▶ _Requirement_:
No pictures, nothing altered: return the data below.

****

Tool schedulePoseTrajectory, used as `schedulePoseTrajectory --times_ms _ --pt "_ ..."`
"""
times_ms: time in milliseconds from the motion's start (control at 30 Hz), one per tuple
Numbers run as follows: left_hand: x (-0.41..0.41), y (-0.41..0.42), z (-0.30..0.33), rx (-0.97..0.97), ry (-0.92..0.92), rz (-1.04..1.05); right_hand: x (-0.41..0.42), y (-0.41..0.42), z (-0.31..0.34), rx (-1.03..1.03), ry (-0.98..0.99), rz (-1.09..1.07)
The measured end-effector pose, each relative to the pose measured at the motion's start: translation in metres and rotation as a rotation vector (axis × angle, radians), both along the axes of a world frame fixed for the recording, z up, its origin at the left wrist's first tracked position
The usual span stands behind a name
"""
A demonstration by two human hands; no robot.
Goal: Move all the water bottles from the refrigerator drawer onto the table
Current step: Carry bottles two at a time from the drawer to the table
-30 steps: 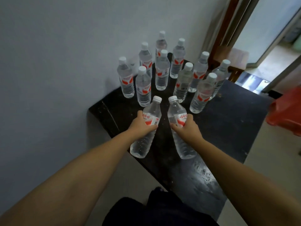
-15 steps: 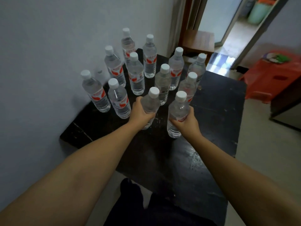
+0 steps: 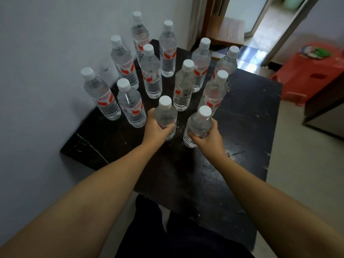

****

▶ _Written solution_:
Tool schedulePoseTrajectory, used as `schedulePoseTrajectory --times_ms _ --pt "_ ..."`
"""
times_ms: time in milliseconds from the motion's start (control at 30 Hz), one per tuple
Numbers run as follows: left_hand: x (-0.41..0.41), y (-0.41..0.42), z (-0.30..0.33), rx (-0.97..0.97), ry (-0.92..0.92), rz (-1.04..1.05); right_hand: x (-0.41..0.42), y (-0.41..0.42), z (-0.31..0.34), rx (-1.03..1.03), ry (-0.98..0.99), rz (-1.09..1.07)
The measured end-effector pose, each relative to the pose measured at the motion's start: translation in metres and rotation as a rotation vector (axis × angle, radians), both along the axes of a world frame fixed for the recording, z up, its origin at the left wrist's first tracked position
The usual span stands behind a name
"""
A demonstration by two human hands; no robot.
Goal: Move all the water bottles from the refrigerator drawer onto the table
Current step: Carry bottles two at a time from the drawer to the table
-30 steps: 
-15 steps: 
+0 steps: 

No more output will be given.